クランポントレーニング

今季初の雪山トレーニングで八ヶ岳の硫黄岳へ行ってきた。車で桜平に入りゲートから林道を歩いてまずは夏沢鉱泉へ向かった。キーンと冷えた空気が耳を刺し、八ヶ岳らしい寒さが懐かしい。
鉱泉脇からは山道が始まる。雪は積もっているけれどまだ十分ではなくて少し湿った状態だった。
雪山歩きを思い出しながら45分ほどでオーレン小屋に着いた。服の調整をして少し休んでからテント場を通り抜けて赤岩の頭の分岐を目指した。小屋から離れるにつれて傾斜が出てきて、雪の下に隠れた凍った道が滑る。何度か足が後ろに滑るから途中で練習のためにクランポンをつけた。足置きは安定したけれども、岩が出ていたり階段などに爪をひっかっけそうになったので、捻挫などしないようにと慎重に歩く。

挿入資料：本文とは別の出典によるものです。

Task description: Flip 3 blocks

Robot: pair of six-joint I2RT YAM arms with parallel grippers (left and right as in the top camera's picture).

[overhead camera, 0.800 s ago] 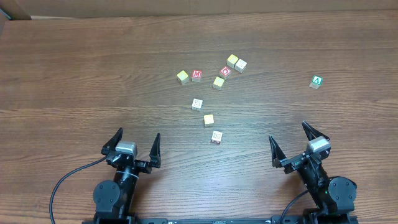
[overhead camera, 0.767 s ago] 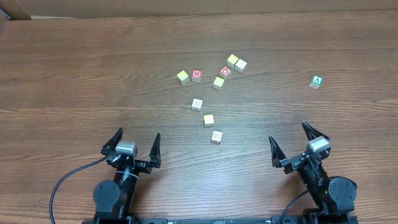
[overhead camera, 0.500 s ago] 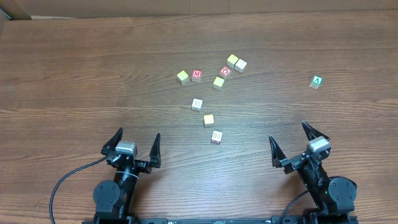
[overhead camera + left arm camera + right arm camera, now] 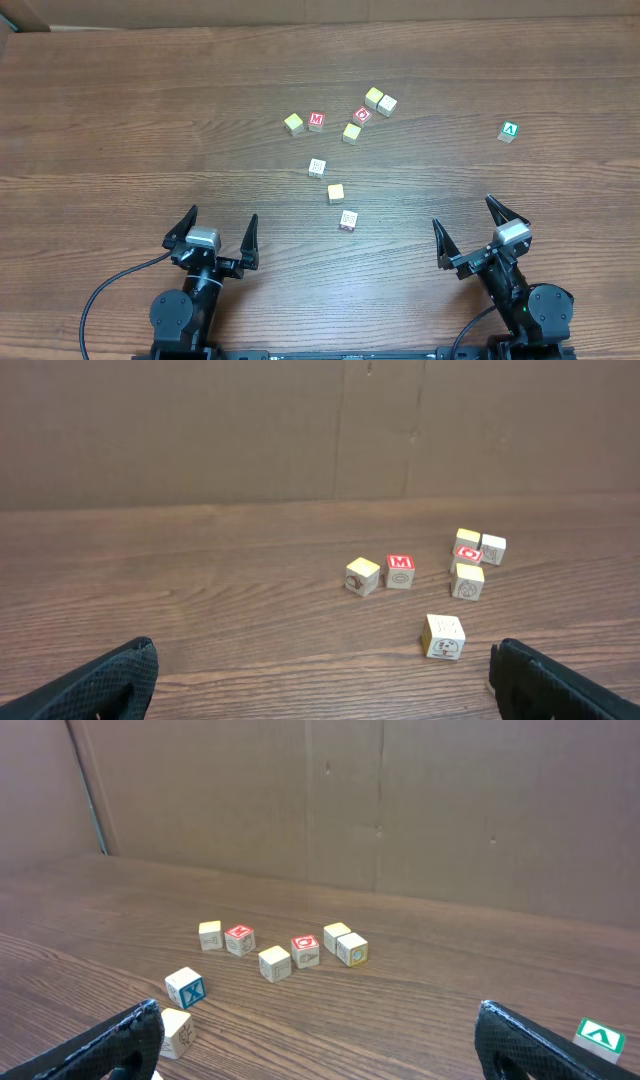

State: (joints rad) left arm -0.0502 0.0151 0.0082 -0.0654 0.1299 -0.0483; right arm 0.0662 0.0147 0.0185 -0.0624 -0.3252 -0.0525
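Note:
Three small blocks lie in a loose diagonal near the middle of the table: a whitish block point(image 4: 317, 167), a yellow-topped block point(image 4: 336, 192) and a whitish block printed in red point(image 4: 348, 220). The farthest of them shows in the left wrist view as a pale cube point(image 4: 444, 636), and in the right wrist view it has a blue X on its side point(image 4: 185, 987), with the yellow-topped one point(image 4: 175, 1032) nearer. My left gripper point(image 4: 221, 222) and right gripper point(image 4: 465, 215) rest at the near edge. Both are open and empty, well short of the blocks.
Behind the three lies a cluster: a yellow cube point(image 4: 293, 123), red M cube point(image 4: 316, 121), red O cube point(image 4: 362, 114), and yellow and pale cubes point(image 4: 352, 132) point(image 4: 380, 100). A green A cube point(image 4: 510, 131) sits apart at the right. A cardboard wall point(image 4: 300, 430) backs the table.

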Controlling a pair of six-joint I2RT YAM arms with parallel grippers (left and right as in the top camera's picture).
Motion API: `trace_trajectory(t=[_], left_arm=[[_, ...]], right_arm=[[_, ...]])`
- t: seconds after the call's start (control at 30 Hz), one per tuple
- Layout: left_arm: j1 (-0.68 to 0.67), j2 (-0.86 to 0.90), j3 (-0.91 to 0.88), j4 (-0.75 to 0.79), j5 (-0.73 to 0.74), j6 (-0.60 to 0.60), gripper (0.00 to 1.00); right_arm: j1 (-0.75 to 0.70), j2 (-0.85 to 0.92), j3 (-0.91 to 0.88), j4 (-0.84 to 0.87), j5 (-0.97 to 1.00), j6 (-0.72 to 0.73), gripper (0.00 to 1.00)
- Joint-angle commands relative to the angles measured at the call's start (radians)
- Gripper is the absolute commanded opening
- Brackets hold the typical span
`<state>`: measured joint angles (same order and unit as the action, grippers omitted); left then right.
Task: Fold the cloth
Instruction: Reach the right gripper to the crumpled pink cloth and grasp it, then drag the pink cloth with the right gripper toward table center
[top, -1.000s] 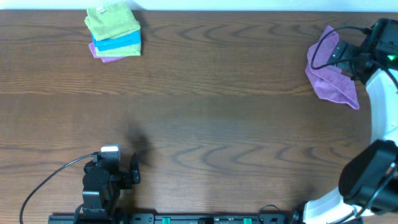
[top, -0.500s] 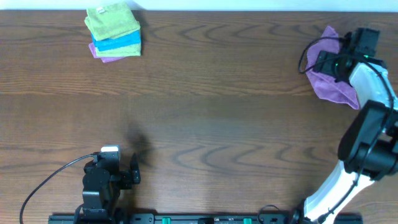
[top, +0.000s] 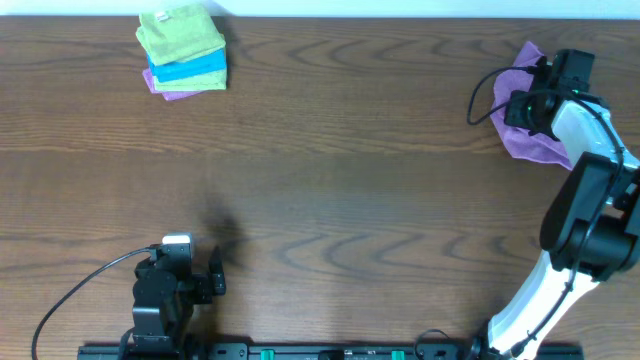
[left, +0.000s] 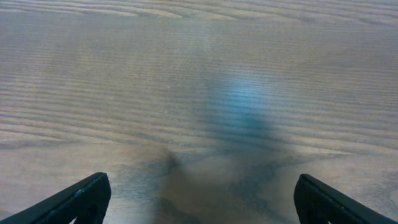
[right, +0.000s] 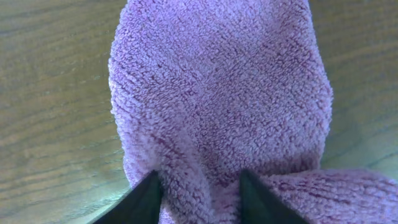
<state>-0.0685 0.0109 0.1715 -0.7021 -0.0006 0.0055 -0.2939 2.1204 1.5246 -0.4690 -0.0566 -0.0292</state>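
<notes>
Wood grain and nothing else lay under the left tool (left: 199, 202), which hung released at the near left of the table (top: 350, 190), its two fingers (left: 74, 199) spread wide over the bare surface. From there the cloth (top: 535, 145) lay diagonally across the table, far and to the right, well apart from that arm. The right arm reached up the right side, and the right tool (right: 199, 196) sat directly on the lavender heap by the far right edge. In the right wrist view its black tips stood close together with a ridge of pile gathered between them, so it looked clenched on the cloth, on a pinch of fabric rather than a flat hem. The heap was crumpled, its long axis running roughly near to far with a slight slant. Judged from this, the right arm was the one placed to act, and the cloth would need drawing leftward onto open table before any fold. At the far left a folded lime-green cloth (top: 180, 30) rested on a blue cloth (top: 195, 70), well apart from both tools.
</notes>
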Motion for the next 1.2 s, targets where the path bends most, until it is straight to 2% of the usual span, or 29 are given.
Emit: trace_trajectory(t=[0.0, 0.13, 0.53, 0.8, 1.0, 1.17], left_arm=[[-0.005, -0.007, -0.011, -0.026, -0.008, 0.017, 0.95], [-0.005, -0.007, -0.011, -0.026, -0.008, 0.017, 0.96], [-0.005, -0.007, -0.011, -0.026, -0.008, 0.017, 0.95], [-0.005, -0.007, -0.011, -0.026, -0.008, 0.017, 0.95], [-0.005, -0.007, -0.011, -0.026, -0.008, 0.017, 0.95], [-0.005, -0.007, -0.011, -0.026, -0.008, 0.017, 0.95]], right_arm=[[0.008, 0.011, 0.019, 0.002, -0.008, -0.003, 0.22], [0.011, -0.021, 0.019, -0.003, -0.008, -0.003, 0.01], [0.027, -0.250, 0.019, -0.117, -0.008, -0.029, 0.01], [0.088, -0.437, 0.019, -0.391, -0.078, -0.083, 0.01], [0.317, -0.564, 0.019, -0.559, -0.189, -0.099, 0.01], [0.568, -0.597, 0.020, -0.548, -0.225, -0.053, 0.01]])
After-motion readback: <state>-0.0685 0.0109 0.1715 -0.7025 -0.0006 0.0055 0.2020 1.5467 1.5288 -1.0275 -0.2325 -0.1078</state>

ダケカンバの林から開けた場所へ出ると登山道の両側にハイマツが張り出していて、腕に刺さったり、身体が押し戻されたりもした。
そんな歩きにくさに少し苛つきながら分岐点の赤岩の頭に着くと雪の量が減り、そこからチェーンスパイクに変えた。
景色が広がり澄み渡る空気、風も穏やかで足元がとても楽になったことで軽快に山頂へ向かった。

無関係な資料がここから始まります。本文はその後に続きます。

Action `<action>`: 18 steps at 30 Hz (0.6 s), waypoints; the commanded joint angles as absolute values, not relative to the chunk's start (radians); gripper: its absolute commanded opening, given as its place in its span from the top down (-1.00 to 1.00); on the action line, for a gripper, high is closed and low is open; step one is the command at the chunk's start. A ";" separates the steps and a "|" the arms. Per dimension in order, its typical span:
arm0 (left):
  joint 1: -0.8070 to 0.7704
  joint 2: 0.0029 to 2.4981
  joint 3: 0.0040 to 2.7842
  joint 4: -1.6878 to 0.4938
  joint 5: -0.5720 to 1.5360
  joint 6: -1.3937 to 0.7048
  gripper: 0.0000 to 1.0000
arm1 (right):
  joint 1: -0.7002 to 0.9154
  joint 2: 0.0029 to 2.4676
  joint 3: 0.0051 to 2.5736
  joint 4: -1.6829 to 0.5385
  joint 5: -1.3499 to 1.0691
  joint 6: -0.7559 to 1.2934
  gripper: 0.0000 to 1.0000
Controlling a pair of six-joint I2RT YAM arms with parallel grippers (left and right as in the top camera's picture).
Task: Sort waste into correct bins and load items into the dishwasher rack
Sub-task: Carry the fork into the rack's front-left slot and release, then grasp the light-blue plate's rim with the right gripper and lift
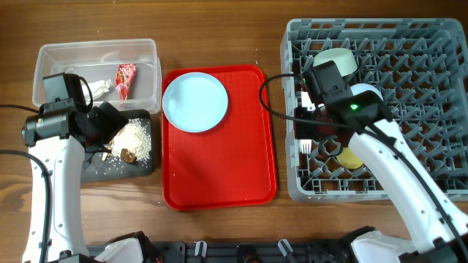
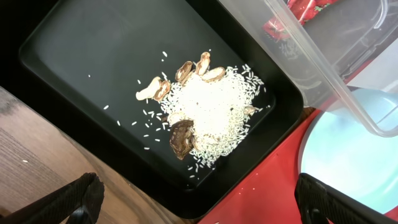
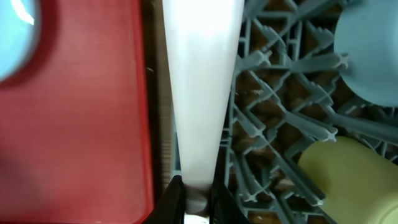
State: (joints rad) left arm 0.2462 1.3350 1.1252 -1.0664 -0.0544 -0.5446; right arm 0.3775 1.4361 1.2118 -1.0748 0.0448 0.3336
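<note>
The grey dishwasher rack [image 1: 409, 186] holds a pale green bowl [image 1: 338, 60], a light blue bowl [image 1: 365, 93] and a yellow cup [image 1: 352, 156]. My right gripper [image 1: 313, 139] is shut on a white fork [image 3: 200, 81] at the rack's left edge [image 3: 261, 124]; its tines [image 1: 303, 148] show in the overhead view. My left gripper [image 2: 202, 208] is open and empty above the black tray [image 2: 81, 56] holding the food scraps [image 2: 205, 109]. The clear tub [image 1: 95, 50] holds the tissue [image 1: 99, 88] and the red wrapper [image 1: 125, 79]. The light blue plate [image 1: 195, 101] lies on the red serving tray. The spoon is not in view.
The red serving tray [image 1: 219, 168] lies between the black tray [image 1: 142, 166] and the rack. A few scrap grains lie on its edge [image 2: 261, 180]. A black cable loops from my right arm over the serving tray's right side [image 1: 265, 95].
</note>
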 commanded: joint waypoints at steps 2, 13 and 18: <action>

山頂は想像以上に広かった。10名くらいの人がいて中には軽装な人もいたが私たちは万が一に備えて装備にはロープもハーネスも持ってきた。
北米大陸最高位峰・デナリへ登ったとき、とても天気が良いのに山頂へ幾つかの寝袋などの装備を運ばされたことを思い出した。他のチームはフットボールフィールドと呼ばれる山頂下の広い場所に不要な装備を置いて身軽に歩いていたにも関わらず、私たちのチームはそれを許可されなかった。山というのはいつ天気が変わるかわからな、不要なものを減らしつつ、危急時に備えることも考えなくてはならない。

2019年デナリ
そんな思い出に浸りながら山頂から爆裂火口壁を背に夏沢峠の方へと降り始めた。
下り道は急傾斜で風が強まり始めた。硫黄岳は冬場は風が強くて登頂できないことも多いと聞いたので山頂へ行けてよかった。樹林帯に入ると風が遮られ、寒さを感じていた体は急に熱くなる。下へ降るほどに緩やかな道となり、山頂から30分ほどで山彦荘に着いた。一休みをしてから朝に通ったオーレン小屋に着きテント場の脇でコーヒータイム。
駐車した桜平までのアスファルト道は緩やかな下り。うっすらと凍った雪道は登山靴だけで歩くには緊張した。今回の雪山トレーニングは強度がちょうど良い。前日は雪、明日からは強い寒波が入る、その合間に登れたことにとても感謝している。